Jon Chait's TRB this week has elicited a long response from Ross Douthat. Ross' post quotes Chait as follows:
Then we have the civil rights movement. This has become the social right's favorite example--a cuddly historical mascot for anti-secular politics. The argument is that, if you support Martin Luther King--and who doesn't these days?--you shouldn't have a problem with other kinds of faith-based politics.
It's certainly true that the civil rights movement was rooted in black churches and the language of religious liberation. But this was an artifact of a unique situation. Slavery, Jim Crow, and the one-party white supremacist character of Southern politics had destroyed every other possible outlet for African American politics other than the church. Civil rights activism took the form of preaching because that was the only form black politics could take.
To this Ross adds:
Chait’s argument is condescending and bizarre. It’s so kind of him to grant the civil rights movement permission to talk about Moses and the Promised Land, so gracious of him to let them appeal to their fellow Southerners’ Christian principles in making the case for human equality, so considerate of him to grant a special exception to the rule of secular politics. I wonder – just how many alternative political outlets would have had to be available to the civil rights movement to render MLK’s sermonizing speeches unseemly in Chait’s eyes? (Quite a few did exist, after all, starting with the NAACP – and of course as Christopher Hitchens never tires of pointing, there were atheists and Communists doing their part for civil rights as well.) More importantly, where does one apply for the special License to Commit Faith-Based Politics that Chait grants to King and Abernathy? Is there an Office of Causes So Desperate That It’s Okay To Invoke the Supreme Being? (Maybe pro-lifers should camp out there, in the hopes that some kindly bureaucrat will smile on them one day.)
Putting the tone of the above paragraph to one side, Ross' argument is a little mystifying. First of all, yes there were the atheists and the NAACP and the communists that Christopher Hitchens and others like to celebrate (and rightly so). But does Ross really think that a civil rights movement led solely by the Bayard Rustins of the world would have achieved anywhere near the level of success that Dr.
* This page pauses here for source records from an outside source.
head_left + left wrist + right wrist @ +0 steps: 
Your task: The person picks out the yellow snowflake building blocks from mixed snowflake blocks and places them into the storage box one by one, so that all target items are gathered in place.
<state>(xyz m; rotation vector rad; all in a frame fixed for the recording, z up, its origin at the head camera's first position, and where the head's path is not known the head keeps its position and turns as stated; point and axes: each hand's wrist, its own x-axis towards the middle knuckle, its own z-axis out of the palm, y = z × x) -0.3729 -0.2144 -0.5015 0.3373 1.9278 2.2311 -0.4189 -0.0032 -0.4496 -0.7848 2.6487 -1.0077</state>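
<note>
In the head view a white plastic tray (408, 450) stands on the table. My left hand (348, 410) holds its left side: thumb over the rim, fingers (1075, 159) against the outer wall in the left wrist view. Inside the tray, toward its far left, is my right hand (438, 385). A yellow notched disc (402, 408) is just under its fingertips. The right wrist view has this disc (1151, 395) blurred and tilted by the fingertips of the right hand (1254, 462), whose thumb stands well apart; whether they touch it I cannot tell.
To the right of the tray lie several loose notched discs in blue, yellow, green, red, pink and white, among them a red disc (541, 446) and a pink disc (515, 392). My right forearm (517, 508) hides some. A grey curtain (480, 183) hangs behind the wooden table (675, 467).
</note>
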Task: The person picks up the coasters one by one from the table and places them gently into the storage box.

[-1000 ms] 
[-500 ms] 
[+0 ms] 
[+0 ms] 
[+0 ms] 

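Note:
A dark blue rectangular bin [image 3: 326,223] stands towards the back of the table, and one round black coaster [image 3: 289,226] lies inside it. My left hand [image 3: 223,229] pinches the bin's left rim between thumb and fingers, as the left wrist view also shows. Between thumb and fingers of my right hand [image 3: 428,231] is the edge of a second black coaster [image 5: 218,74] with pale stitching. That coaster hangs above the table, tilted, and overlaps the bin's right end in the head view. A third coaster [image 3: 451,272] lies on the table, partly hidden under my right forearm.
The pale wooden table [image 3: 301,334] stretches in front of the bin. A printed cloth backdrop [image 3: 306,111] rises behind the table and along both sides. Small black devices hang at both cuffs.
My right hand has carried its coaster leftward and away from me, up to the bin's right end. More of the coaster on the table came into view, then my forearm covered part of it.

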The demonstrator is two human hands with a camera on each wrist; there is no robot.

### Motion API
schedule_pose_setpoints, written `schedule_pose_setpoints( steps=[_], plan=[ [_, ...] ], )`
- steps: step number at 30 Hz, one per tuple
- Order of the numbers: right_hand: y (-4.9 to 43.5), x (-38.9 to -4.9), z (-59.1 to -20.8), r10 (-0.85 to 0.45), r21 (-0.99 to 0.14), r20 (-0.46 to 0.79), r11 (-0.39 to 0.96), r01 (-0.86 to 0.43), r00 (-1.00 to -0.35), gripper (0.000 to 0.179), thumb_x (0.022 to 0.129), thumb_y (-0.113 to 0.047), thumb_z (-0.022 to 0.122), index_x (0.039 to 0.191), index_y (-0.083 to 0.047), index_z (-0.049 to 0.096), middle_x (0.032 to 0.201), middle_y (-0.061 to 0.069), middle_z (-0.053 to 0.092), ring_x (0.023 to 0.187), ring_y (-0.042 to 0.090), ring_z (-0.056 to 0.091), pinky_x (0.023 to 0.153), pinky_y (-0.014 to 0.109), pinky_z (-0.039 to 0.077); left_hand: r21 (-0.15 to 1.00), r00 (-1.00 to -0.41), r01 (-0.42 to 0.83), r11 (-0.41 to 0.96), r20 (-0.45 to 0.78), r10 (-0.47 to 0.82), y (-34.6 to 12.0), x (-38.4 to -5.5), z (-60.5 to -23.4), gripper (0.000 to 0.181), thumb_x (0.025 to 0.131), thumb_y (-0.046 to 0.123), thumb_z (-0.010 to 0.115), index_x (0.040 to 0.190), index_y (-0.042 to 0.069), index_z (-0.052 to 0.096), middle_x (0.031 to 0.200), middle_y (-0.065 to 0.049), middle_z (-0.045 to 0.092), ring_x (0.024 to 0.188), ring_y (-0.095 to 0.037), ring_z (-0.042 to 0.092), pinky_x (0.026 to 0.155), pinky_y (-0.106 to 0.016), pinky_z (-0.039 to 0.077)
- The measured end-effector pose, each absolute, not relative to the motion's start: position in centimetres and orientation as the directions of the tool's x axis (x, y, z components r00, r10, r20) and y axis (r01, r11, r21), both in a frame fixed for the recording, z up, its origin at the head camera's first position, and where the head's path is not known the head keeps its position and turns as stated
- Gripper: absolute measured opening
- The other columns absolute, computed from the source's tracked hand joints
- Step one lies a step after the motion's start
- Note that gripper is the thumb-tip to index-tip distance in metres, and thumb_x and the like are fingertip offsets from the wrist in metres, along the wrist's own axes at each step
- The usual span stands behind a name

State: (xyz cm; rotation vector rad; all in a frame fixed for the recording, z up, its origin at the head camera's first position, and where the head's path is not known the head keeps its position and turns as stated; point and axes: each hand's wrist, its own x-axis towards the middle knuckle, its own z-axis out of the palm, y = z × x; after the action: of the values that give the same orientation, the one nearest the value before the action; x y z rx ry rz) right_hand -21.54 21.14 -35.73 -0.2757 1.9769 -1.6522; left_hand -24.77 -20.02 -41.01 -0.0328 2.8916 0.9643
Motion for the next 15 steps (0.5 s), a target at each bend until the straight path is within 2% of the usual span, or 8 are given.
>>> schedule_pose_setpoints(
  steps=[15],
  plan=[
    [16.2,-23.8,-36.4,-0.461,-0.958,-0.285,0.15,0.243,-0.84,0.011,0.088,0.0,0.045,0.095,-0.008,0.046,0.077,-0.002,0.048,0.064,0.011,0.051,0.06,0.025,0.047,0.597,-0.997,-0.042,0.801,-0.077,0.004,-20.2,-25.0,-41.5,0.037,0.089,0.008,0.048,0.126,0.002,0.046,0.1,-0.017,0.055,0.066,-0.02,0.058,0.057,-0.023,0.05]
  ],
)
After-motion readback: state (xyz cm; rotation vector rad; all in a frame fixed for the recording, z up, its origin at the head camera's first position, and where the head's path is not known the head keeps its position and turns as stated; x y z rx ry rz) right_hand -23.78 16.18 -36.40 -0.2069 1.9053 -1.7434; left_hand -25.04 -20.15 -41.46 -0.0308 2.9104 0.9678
King did? Moreover, it was hard enough for King himself to develop "credibility" while being smeared by the likes of J. Edgar Hoover and other reactionary forces who thought he was nothing more than a communist. Surely the imprimatur of religious faith was of some help in creating the political space that civil rights leaders needed. It might be worth adding here that people with Ross' politics would perhaps not have been as open to ending segregation in the south if A. Philip Randolph had been the public face of the movement.
Moreover, Jon isn't arguing for what Ross sarcastically defines as a "special License"--he's simply making a claim about one of the few avenues that was available to those in favor of civil rights. I see nothing all that strange about an argument for taking faith out of the political arena--except in extreme circumstances.
Ross concludes:
No, this won’t do. There’s no standard you can set that doesn’t fatally compromise the standing of religious Americans, and unduly privilege the interests (and prejudices) of their secular fellow citizens. Faith-based politics is often unwise and counterproductive, God knows. But it isn’t un-American; if anything, it’s more American than any purely-secular alternative. And so it should remain.
Sorry,
but why is it necessarry to set a strict "standard"? And I don't think
Jon ever said that religious influence is "un-American". Finally, one
has to love that Ross' concern here is for the "prejudices" of secular
Americans--a slightly unseemly formulation, I might add, considering
that religion was used for hundreds of years to justify slavery. Ross
himself notes that the language of religion had "appeal" to
segregationists. I wonder why that was the case.